What is being asked: Copy every line below precisely, leaving nothing out.

^^^^

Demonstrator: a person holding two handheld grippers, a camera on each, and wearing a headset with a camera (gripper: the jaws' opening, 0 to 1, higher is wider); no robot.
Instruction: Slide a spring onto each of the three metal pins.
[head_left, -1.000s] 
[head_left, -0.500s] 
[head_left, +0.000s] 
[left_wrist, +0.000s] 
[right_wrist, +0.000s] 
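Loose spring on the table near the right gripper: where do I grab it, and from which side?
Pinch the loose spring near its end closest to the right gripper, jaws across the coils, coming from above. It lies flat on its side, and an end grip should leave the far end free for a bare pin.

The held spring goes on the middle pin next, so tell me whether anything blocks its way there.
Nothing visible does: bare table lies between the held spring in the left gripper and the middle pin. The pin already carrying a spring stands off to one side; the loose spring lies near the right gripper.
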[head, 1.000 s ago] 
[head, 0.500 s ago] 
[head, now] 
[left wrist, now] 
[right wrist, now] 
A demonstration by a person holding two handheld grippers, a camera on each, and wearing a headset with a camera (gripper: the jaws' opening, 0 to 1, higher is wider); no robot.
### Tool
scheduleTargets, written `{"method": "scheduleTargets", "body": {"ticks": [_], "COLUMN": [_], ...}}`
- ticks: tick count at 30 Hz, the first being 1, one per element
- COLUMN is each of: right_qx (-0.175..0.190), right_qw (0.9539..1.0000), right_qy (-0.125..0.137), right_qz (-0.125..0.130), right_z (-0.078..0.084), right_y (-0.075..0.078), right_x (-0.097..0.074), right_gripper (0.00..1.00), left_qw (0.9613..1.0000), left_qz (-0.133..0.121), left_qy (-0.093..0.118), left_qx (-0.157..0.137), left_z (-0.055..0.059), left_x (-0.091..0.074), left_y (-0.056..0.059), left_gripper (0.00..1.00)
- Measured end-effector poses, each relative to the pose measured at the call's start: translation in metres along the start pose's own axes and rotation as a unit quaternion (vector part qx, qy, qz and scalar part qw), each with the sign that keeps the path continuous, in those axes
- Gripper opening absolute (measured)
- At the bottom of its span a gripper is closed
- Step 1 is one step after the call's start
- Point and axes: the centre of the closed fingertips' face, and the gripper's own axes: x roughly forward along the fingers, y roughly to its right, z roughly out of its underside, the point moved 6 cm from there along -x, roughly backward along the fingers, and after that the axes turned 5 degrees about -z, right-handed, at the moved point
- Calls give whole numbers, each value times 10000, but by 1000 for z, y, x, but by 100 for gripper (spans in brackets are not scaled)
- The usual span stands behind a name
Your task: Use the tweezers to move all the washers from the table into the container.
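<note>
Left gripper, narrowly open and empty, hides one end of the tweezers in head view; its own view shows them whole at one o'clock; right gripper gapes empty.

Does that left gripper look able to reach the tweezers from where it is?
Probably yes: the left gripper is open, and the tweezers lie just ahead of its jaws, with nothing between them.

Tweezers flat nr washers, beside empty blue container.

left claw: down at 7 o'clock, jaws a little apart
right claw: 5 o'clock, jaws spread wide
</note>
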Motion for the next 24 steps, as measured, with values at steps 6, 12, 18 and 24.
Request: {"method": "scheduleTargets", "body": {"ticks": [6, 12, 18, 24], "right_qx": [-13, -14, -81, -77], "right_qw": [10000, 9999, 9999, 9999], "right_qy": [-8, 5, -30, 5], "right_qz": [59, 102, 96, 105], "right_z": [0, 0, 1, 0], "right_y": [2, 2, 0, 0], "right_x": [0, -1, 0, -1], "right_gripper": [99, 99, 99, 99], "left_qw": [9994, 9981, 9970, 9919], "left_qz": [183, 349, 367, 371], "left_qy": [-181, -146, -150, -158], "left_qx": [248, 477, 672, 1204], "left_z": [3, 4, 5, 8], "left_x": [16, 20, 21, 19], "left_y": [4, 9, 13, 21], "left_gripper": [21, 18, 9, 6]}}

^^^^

Response:
Demonstrator: a person holding two handheld grippers, a camera on each, and wearing a headset with a camera (gripper: the jaws' opening, 0 to 1, higher is wider); no robot.
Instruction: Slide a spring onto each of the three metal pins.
[head_left, -1.000s] 
[head_left, -0.500s] 
[head_left, +0.000s] 
[left_wrist, +0.000s] 
[right_wrist, +0.000s] 
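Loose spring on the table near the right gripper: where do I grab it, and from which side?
Pinch the loose spring near its end closest to the right gripper, jaws across the coils, coming from above. It lies flat on its side, and an end grip should leave the far end free for a bare pin.

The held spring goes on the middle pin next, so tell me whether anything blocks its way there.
Nothing visible does: bare table lies between the held spring in the left gripper and the middle pin. The pin already carrying a spring stands off to one side; the loose spring lies near the right gripper.
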[head, 1.000 s ago] 
[head, 0.500 s ago] 
[head, now] 
[left wrist, now] 
[right wrist, now] 
A demonstration by a person holding two handheld grippers, a camera on each, and wearing a headset with a camera (gripper: the jaws' opening, 0 to 1, higher is wider); no robot.
### Tool
scheduleTargets, written `{"method": "scheduleTargets", "body": {"ticks": [_], "COLUMN": [_], ...}}`
- ticks: tick count at 30 Hz, the first being 1, one per element
- COLUMN is each of: right_qx (-0.175..0.190), right_qw (0.9539..1.0000), right_qy (-0.125..0.137), right_qz (-0.125..0.130), right_z (-0.078..0.084), right_y (-0.075..0.078), right_x (-0.097..0.074), right_gripper (0.00..1.00), left_qw (0.9613..1.0000), left_qz (-0.133..0.121), left_qy (-0.093..0.118), left_qx (-0.157..0.137), left_z (-0.055..0.059), left_x (-0.091..0.074), left_y (-0.056..0.059), left_gripper (0.00..1.00)
- Measured end-effector poses, each relative to the pose measured at the call's start: translation in metres along the start pose's own axes and rotation as a unit quaternion (vector part qx, qy, qz and scalar part qw), each with the sign that keeps the path continuous, in those axes
- Gripper opening absolute (measured)
- At the bottom of its span a gripper is closed
- Step 1 is one step after the call's start
- Point and axes: the centre of the closed fingertips' face, and the gripper's own axes: x roughly forward along the fingers, y roughly to its right, z roughly out of its underside, the point moved 6 cm from there along -x, roughly backward along the fingers, and after that the axes turned 5 degrees about -z, right-handed, at the moved point
- Calls give whole numbers, each value times 10000, but by 1000 for z, y, x, but by 100 for gripper (spans in brackets are not scaled)
- The usual span stands behind a name
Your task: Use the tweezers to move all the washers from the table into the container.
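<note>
Left gripper, narrowly open and empty, hides one end of the tweezers in head view; its own view shows them whole at one o'clock; right gripper gapes empty.

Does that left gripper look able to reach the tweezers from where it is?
Probably yes: the left gripper is open, and the tweezers lie just ahead of its jaws, with nothing between them.

Tweezers flat nr washers, beside empty blue container.

left claw: down at 7 o'clock, jaws a little apart
right claw: 5 o'clock, jaws spread wide
</note>
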Motion for the next 24 steps, as measured, with values at steps 6, 12, 18 and 24.
Request: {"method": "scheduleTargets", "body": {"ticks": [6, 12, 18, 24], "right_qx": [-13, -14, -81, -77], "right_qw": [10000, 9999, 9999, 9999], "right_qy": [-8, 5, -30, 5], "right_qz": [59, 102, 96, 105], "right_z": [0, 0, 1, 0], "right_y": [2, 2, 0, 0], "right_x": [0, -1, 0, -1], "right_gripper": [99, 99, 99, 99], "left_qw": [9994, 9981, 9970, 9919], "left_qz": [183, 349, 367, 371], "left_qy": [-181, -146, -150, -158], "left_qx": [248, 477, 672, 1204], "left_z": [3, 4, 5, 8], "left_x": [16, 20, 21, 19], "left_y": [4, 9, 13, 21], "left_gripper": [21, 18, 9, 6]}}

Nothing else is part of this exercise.